Requirement: Before copying, set the images aside; then transcribe every entry below exactly.

Stored items
%%

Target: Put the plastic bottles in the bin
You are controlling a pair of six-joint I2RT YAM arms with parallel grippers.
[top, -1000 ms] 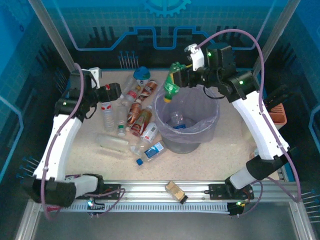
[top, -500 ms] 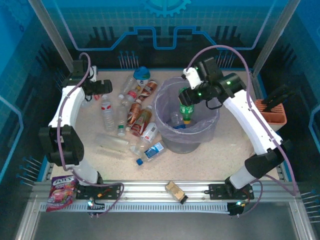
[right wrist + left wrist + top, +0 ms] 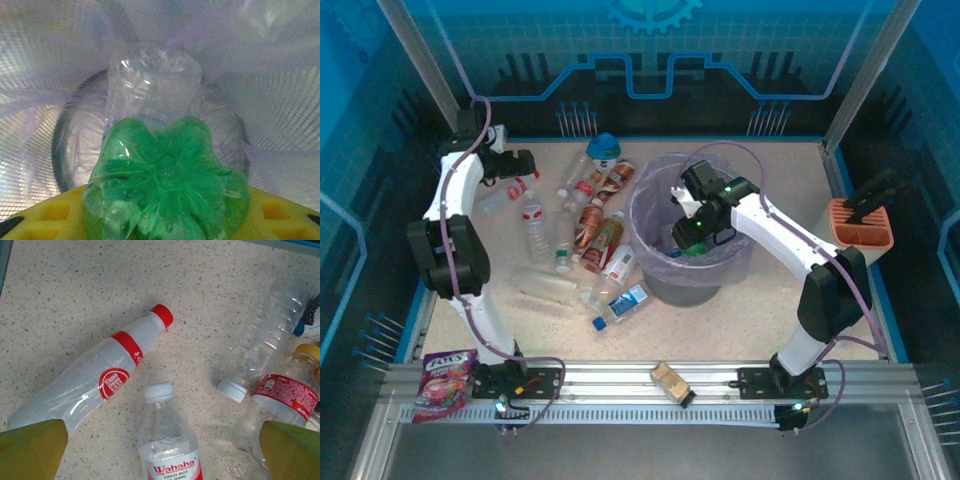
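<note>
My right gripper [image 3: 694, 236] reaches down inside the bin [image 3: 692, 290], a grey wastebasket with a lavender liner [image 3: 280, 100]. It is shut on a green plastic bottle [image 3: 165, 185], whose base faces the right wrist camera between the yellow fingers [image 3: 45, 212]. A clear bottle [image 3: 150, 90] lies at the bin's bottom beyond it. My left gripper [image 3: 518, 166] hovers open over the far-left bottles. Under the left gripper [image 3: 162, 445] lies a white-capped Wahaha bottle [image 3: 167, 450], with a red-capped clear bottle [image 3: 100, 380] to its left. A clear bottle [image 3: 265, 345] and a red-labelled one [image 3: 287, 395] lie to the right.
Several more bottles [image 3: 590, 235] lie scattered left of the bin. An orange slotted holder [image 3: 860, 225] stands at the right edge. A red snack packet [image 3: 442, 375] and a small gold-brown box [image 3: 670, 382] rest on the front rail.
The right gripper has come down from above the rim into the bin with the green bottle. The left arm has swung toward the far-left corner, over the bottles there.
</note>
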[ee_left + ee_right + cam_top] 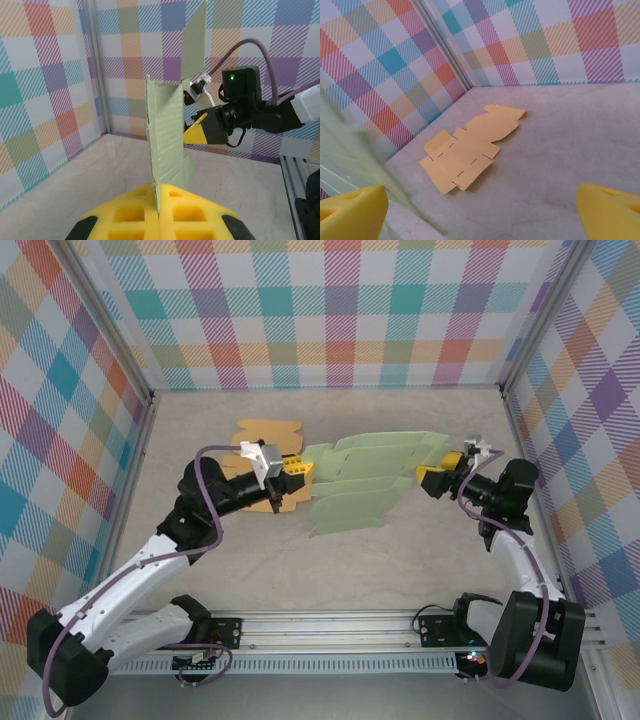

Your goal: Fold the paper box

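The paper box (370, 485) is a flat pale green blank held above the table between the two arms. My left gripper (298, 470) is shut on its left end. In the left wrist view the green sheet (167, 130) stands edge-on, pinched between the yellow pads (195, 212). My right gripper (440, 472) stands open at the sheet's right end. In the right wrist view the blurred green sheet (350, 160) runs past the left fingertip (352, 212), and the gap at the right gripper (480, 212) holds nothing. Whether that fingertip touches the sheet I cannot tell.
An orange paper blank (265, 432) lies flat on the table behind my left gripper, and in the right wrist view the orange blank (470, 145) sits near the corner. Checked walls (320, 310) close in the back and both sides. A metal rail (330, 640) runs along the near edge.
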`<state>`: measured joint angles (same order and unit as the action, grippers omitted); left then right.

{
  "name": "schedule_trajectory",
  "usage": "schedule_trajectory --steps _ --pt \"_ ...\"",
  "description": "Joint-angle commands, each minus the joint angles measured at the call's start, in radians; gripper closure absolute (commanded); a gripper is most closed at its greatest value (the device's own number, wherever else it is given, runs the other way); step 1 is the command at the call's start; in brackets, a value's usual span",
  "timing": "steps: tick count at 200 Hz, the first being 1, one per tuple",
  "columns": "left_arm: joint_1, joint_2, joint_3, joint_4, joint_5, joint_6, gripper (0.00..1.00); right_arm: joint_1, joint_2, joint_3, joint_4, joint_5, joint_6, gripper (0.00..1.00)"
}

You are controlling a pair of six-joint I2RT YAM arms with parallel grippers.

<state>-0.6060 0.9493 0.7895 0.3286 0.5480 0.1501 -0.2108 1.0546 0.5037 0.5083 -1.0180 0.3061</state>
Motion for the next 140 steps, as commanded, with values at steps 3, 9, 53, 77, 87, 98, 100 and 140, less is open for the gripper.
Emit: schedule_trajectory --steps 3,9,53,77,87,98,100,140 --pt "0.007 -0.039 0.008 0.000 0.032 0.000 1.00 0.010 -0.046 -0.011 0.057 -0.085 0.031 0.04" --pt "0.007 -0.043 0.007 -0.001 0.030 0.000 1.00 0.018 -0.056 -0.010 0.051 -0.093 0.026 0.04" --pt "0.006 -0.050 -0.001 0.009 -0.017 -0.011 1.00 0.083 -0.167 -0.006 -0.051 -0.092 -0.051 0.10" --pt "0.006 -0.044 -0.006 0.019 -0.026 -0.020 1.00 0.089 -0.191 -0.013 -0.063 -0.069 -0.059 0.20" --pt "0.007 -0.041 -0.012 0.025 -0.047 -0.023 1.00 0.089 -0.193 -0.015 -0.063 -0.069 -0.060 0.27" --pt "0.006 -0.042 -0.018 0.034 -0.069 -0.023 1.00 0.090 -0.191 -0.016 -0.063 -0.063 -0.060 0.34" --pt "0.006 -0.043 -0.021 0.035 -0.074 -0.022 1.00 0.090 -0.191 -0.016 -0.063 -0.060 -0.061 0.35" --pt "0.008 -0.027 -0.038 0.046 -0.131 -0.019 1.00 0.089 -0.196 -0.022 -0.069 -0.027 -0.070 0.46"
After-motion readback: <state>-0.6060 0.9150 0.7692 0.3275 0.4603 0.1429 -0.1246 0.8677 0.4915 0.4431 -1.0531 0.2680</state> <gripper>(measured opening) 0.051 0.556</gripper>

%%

Solution to this problem:
Target: Put the plastic bottles in the bin
You are controlling a pair of six-joint I2RT YAM arms with parallel grippers.
[top, -1000 ms] 
[top, -500 ms] 
[right wrist + left wrist + top, +0 ms] 
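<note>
My right gripper [image 3: 694, 236] reaches down inside the bin [image 3: 692, 290], a grey wastebasket with a lavender liner [image 3: 280, 100]. It is shut on a green plastic bottle [image 3: 165, 185], whose base faces the right wrist camera between the yellow fingers [image 3: 45, 212]. A clear bottle [image 3: 150, 90] lies at the bin's bottom beyond it. My left gripper [image 3: 518, 166] hovers open over the far-left bottles. Under the left gripper [image 3: 162, 445] lies a white-capped Wahaha bottle [image 3: 167, 450], with a red-capped clear bottle [image 3: 100, 380] to its left. A clear bottle [image 3: 265, 345] and a red-labelled one [image 3: 287, 395] lie to the right.
Several more bottles [image 3: 590, 235] lie scattered left of the bin. An orange slotted holder [image 3: 860, 225] stands at the right edge. A red snack packet [image 3: 442, 375] and a small gold-brown box [image 3: 670, 382] rest on the front rail.
The right gripper has come down from above the rim into the bin with the green bottle. The left arm has swung toward the far-left corner, over the bottles there.
</note>
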[ee_left + ee_right + cam_top] 

Your goal: Fold the paper box

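The paper box (370, 485) is a flat pale green blank held above the table between the two arms. My left gripper (298, 470) is shut on its left end. In the left wrist view the green sheet (167, 130) stands edge-on, pinched between the yellow pads (195, 212). My right gripper (440, 472) stands open at the sheet's right end. In the right wrist view the blurred green sheet (350, 160) runs past the left fingertip (352, 212), and the gap at the right gripper (480, 212) holds nothing. Whether that fingertip touches the sheet I cannot tell.
An orange paper blank (265, 432) lies flat on the table behind my left gripper, and in the right wrist view the orange blank (470, 145) sits near the corner. Checked walls (320, 310) close in the back and both sides. A metal rail (330, 640) runs along the near edge.
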`<state>`: measured joint angles (same order and unit as the action, grippers omitted); left then right.

{
  "name": "schedule_trajectory",
  "usage": "schedule_trajectory --steps _ --pt \"_ ...\"",
  "description": "Joint-angle commands, each minus the joint angles measured at the call's start, in radians; gripper closure absolute (commanded); a gripper is most closed at its greatest value (the device's own number, wherever else it is given, runs the other way); step 1 is the command at the call's start; in brackets, a value's usual span",
  "timing": "steps: tick count at 200 Hz, the first being 1, one per tuple",
  "columns": "left_arm: joint_1, joint_2, joint_3, joint_4, joint_5, joint_6, gripper (0.00..1.00); right_arm: joint_1, joint_2, joint_3, joint_4, joint_5, joint_6, gripper (0.00..1.00)"
}

You are controlling a pair of six-joint I2RT YAM arms with parallel grippers.

<state>-0.6060 0.9493 0.7895 0.3286 0.5480 0.1501 -0.2108 1.0546 0.5037 0.5083 -1.0180 0.3061</state>
Motion for the next 140 steps, as commanded, with values at steps 3, 9, 53, 77, 87, 98, 100 and 140, less is open for the gripper.
Emit: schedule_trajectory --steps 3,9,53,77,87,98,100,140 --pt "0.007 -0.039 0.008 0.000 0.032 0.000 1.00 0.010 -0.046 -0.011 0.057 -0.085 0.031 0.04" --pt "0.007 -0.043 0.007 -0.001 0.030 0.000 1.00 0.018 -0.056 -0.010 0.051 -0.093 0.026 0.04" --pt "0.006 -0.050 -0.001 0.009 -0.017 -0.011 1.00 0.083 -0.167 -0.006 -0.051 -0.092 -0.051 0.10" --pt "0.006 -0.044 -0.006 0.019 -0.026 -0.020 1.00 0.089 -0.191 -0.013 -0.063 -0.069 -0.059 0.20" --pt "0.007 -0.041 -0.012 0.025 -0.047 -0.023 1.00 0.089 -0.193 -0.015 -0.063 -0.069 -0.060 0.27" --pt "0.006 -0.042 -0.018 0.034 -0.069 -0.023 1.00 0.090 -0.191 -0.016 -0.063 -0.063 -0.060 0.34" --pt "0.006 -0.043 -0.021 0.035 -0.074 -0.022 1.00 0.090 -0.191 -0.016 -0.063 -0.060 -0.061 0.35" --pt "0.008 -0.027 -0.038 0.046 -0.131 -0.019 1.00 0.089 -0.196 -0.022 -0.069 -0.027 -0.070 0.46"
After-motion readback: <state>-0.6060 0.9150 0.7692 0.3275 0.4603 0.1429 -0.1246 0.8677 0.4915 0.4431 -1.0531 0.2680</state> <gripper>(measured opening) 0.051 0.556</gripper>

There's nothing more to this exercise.